**Problem description:** Output the listing below exactly, minus its images.

*** Begin section ***

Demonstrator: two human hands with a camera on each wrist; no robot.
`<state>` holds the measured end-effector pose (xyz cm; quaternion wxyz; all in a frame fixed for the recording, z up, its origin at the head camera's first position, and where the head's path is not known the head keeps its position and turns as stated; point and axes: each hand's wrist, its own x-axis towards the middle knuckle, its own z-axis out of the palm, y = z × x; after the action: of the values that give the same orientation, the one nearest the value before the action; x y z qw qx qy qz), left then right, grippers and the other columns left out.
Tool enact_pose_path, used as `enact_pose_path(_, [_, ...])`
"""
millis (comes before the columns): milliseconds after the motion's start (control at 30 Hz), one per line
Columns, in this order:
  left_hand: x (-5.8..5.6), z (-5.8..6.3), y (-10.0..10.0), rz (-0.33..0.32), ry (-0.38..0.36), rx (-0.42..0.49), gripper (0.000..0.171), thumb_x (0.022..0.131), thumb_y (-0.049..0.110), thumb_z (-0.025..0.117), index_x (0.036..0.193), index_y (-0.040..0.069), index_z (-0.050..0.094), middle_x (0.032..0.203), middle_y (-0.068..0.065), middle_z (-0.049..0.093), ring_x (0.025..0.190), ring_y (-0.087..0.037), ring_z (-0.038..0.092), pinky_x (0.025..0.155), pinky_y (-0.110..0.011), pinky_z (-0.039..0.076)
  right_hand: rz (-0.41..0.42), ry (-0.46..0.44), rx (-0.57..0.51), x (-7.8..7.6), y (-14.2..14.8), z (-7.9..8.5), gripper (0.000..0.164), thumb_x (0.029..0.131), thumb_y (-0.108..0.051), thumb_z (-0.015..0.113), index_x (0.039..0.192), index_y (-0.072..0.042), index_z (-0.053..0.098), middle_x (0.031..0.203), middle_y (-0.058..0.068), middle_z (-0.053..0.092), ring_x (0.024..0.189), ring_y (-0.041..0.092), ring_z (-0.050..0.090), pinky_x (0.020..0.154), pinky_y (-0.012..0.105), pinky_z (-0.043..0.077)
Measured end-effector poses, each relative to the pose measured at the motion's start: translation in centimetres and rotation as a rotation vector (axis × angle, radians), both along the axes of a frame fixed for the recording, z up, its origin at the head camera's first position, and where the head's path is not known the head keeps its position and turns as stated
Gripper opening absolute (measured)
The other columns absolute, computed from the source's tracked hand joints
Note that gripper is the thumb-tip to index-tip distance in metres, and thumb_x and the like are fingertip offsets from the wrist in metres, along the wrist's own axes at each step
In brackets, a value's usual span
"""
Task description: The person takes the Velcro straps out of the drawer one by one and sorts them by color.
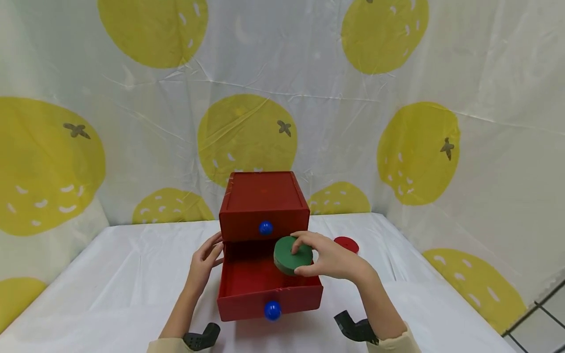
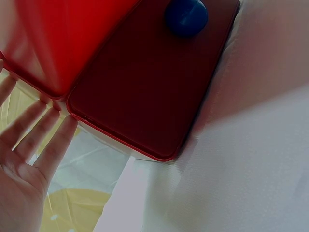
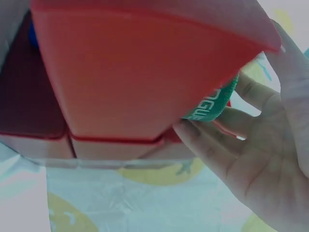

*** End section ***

**Reply:**
Demonstrator: two human hands with a camera on each wrist; no robot.
`<state>` holds the measured end-effector pose (xyz cm; quaternion wxyz; all in a frame fixed for the recording, z up, its origin at the head camera's first position, and where the head's path is not known the head keeps its position and turns as stated; point and axes: each hand's wrist, its own x-axis towards the middle knuckle, its own z-axis out of the palm, y = z × x; after the action: of the values that give the same orientation, the one nearest the value before the action; x y z qw qx qy qz), left then right, grippers and the other columns left out.
Tool enact_pose_path, used as `enact_pose_path(_, [_, ...])`
"""
millis (comes before the columns): milliseconds after the motion's start (control at 30 Hz), one per line
Columns, in this order:
  left_hand: x (-5.8..5.6), z (-5.8..6.3), y (-10.0..10.0), rz (-0.33..0.32), ry (-0.38..0.36), rx (-0.42..0.49), gripper (0.000..0.171), thumb_x (0.022..0.131), thumb_y (-0.049..0.110), thumb_z (-0.025..0.117), index_x (0.036..0.193), index_y (-0.040..0.069), index_z (-0.050..0.094), middle_x (0.032..0.203), middle_y (-0.068..0.065), middle_z (-0.049..0.093), ring_x (0.025..0.190), ring_y (-0.087..0.037), ring_z (-0.038..0.092), pinky_x (0.025..0.155), pinky_y (-0.110..0.011), pinky_z (-0.039..0.076)
  right_hand: rz (-0.41..0.42), ry (-0.46..0.44), rx (-0.57..0.51), x (-7.8..7.6), y (-14.2..14.8), z (-7.9..8.5), gripper (0.000..0.164), thumb_x (0.029..0.131), thumb_y (-0.108..0.051), thumb_z (-0.015..0.113), index_x (0.039..0.192), index_y (-0.072..0.042), index_z (-0.053..0.098), middle_x (0.031..0.203), middle_y (-0.058..0.068), middle_z (-0.053..0.092), ring_x (0.024..0.189), ring_y (-0.041..0.092), ring_z (-0.050..0.090), pinky_x (0.020..0.154), pinky_y (-0.012..0.105), pinky_z (-0.043..0.077)
Measured end-effector poses, each relative to the pose measured at the motion's start: translation in centimetres and rotation as a rotation vector (axis × angle, radians), both along the axes of a frame fixed for the recording, z up, its origin at the head camera's first position, and where the head's path is not known the head keeps its position and turns as stated
Gripper opening absolute (measured)
The other columns absolute, computed from the source's tracked hand joints
Note that gripper is the thumb-tip to index-tip distance in metres, and thumb_x and the like are fingertip offsets from the wrist in metres, along the wrist's own axes at each step
In brackets, a value's usual span
"""
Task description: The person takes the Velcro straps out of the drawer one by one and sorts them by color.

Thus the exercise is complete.